Cuando descubrí lo que era la cuadrícula en el diseño de manga, todo cobró sentido. Es esa estructura invisible que organiza las viñetas, los diálogos y hasta los efectos sonoros. En el manga español, se usa mucho para guiar la lectura de izquierda a derecha, pero con un toque más fluido que el japonés. Recuerdo que en «El Cazador de Rayos», el autor jugaba con cuadrículas diagonales para dar dinamismo a las escenas de acción. Es fascinante cómo algo tan técnico puede influir en la emoción que transmite una página.
Lo que más me gusta es cómo los artistas experimentan rompiendo estas reglas. Algunos mangas españoles, como «Arrugas», usan cuadrículas irregulares para reflejar caos o nostalgia. No es solo una herramienta, es un lenguaje visual.
El cómic español tiene un estilo único que combina tradición y vanguardia.

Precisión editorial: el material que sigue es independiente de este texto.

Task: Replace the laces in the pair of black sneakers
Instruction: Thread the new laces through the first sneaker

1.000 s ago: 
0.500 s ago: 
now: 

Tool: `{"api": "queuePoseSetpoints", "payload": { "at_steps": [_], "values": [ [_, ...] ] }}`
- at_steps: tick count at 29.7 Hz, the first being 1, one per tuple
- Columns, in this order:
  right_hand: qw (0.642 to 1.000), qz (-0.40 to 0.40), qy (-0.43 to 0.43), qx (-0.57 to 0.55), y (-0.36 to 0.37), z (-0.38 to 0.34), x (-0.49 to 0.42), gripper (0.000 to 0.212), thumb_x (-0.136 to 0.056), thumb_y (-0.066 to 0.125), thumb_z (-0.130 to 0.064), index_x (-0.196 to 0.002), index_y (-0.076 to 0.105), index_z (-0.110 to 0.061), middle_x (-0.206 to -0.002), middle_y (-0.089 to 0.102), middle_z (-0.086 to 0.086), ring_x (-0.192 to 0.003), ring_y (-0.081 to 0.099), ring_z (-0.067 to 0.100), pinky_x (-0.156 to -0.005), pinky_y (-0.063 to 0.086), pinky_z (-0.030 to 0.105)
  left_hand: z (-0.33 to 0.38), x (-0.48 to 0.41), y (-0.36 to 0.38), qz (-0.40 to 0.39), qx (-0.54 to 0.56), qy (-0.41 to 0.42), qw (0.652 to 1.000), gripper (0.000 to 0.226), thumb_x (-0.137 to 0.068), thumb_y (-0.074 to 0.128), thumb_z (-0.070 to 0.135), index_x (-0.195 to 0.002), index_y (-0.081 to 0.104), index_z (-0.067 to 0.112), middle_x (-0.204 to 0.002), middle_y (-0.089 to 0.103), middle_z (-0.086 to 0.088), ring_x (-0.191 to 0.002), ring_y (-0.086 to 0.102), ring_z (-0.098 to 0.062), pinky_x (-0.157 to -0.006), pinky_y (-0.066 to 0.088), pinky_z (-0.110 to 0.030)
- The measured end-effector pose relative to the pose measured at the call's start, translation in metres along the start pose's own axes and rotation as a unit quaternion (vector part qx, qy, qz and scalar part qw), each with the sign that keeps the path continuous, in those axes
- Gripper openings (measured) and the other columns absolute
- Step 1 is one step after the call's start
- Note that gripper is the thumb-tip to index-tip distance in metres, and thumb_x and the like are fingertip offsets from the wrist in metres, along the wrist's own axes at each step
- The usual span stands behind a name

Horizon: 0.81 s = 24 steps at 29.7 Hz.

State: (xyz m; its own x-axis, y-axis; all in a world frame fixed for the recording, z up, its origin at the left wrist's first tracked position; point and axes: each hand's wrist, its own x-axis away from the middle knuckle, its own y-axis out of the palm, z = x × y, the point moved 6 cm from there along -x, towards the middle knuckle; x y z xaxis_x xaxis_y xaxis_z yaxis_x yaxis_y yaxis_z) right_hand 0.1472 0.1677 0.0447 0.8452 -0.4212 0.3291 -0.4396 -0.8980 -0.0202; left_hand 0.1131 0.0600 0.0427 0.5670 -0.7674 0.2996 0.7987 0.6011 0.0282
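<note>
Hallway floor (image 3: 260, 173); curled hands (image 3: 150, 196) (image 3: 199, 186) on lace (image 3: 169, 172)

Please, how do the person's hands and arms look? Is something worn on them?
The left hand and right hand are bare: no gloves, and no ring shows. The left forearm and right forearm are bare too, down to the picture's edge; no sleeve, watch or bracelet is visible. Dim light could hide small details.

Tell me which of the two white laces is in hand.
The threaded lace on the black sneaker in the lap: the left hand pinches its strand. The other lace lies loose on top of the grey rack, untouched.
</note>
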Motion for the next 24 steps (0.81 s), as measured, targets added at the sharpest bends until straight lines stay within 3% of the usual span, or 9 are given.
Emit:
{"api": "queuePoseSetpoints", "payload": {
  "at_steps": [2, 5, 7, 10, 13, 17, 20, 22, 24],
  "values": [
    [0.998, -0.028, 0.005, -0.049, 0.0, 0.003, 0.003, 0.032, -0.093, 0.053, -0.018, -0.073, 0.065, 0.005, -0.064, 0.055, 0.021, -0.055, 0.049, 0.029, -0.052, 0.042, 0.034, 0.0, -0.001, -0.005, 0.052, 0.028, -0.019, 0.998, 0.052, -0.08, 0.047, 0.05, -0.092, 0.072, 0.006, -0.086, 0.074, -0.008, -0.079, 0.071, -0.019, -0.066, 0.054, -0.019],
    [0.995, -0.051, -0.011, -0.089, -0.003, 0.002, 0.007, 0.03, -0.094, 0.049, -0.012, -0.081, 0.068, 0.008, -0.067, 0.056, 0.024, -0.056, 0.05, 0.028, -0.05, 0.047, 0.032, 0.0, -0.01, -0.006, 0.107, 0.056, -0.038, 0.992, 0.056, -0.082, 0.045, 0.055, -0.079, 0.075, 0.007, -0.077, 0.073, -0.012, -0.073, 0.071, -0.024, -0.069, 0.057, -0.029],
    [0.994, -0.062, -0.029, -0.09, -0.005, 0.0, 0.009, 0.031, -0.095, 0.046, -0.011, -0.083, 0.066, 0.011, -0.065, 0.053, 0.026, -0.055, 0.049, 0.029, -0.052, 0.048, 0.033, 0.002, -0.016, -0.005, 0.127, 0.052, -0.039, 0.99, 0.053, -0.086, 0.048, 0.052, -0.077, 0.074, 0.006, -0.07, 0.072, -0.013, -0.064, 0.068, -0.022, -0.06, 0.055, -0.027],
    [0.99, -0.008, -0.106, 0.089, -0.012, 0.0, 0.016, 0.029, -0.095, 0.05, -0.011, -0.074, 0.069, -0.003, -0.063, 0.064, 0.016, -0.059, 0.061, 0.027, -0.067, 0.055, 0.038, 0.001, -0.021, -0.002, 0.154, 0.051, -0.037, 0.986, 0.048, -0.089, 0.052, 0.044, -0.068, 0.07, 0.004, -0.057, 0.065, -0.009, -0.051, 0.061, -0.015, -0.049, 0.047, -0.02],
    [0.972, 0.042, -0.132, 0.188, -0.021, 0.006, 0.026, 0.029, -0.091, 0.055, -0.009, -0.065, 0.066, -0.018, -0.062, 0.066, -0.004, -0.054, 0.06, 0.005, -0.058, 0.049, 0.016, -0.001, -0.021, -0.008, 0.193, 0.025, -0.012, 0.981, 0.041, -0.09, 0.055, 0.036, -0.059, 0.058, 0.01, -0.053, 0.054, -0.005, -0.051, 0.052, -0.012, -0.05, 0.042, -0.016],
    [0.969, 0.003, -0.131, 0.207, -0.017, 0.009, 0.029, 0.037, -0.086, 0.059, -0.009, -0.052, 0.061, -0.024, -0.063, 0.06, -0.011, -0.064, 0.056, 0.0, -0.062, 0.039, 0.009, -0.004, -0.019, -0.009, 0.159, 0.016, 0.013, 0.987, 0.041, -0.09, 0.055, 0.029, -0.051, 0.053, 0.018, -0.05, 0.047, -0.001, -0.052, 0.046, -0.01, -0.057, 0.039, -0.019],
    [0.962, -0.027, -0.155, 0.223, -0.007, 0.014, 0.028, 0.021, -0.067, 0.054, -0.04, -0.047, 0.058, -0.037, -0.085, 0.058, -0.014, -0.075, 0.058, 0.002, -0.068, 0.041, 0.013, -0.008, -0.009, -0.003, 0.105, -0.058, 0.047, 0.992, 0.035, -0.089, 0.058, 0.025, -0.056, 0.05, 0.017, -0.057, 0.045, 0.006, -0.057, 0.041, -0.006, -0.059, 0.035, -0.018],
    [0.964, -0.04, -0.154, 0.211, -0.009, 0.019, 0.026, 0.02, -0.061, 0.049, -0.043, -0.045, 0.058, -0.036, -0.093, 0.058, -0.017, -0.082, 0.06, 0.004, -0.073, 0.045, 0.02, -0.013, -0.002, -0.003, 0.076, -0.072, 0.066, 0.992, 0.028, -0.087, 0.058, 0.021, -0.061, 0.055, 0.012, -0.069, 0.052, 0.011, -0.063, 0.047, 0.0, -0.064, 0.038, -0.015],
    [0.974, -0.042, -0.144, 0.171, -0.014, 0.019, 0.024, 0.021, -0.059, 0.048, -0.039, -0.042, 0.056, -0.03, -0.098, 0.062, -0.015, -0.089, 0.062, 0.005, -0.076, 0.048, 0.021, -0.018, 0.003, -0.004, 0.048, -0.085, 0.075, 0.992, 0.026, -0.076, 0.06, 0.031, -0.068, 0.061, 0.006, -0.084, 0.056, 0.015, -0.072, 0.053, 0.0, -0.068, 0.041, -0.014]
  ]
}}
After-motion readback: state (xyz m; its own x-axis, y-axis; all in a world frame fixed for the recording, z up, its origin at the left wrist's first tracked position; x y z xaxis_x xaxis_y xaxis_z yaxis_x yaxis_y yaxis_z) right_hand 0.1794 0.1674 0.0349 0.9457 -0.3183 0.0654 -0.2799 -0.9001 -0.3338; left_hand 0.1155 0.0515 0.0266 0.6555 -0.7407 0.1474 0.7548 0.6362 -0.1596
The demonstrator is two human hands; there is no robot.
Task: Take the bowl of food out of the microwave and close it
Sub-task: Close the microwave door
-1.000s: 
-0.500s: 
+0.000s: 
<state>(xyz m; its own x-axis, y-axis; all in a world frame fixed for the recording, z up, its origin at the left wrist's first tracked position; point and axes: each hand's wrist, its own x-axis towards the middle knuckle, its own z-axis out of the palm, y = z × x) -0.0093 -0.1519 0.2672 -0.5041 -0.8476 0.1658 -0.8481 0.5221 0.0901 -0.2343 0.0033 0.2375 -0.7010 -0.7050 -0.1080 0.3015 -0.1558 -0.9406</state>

Una obra que siempre me ha fascinado es «Arrugas» de Paco Roca, con su narrativa visual que usa cuadrículas fluidas para contar una historia emotiva sobre el Alzheimer. Cada viñeta parece un latido, sincronizado con los recuerdos del protagonista.
Otro ejemplo es «El Artefacto Perecedero» de Max, donde la estructura de página desafía lo convencional. Las cuadrículas se rompen, se superponen, creando un caos controlado que refleja el tema del cómic: la fragilidad de la existencia. Es como si el propio formato luchara contra su temporalidad.
Me encanta explorar formatos creativos para novelas gráficas, y en español hay opciones fascinantes. Una cuadrícula que funciona muy bien es la de 3x3, con viñetas de tamaño variable para dar ritmo. Lo he probado en proyectos personales y permite combinar acción rápida con momentos contemplativos.
Usar márgenes amplios y tipografía legible es clave, especialmente cuando hay diálogos densos. «Arrugas» de Paco Roca es un gran ejemplo de cómo adaptar la estructura al tono emocional. La flexibilidad es lo que más valoro en este formato.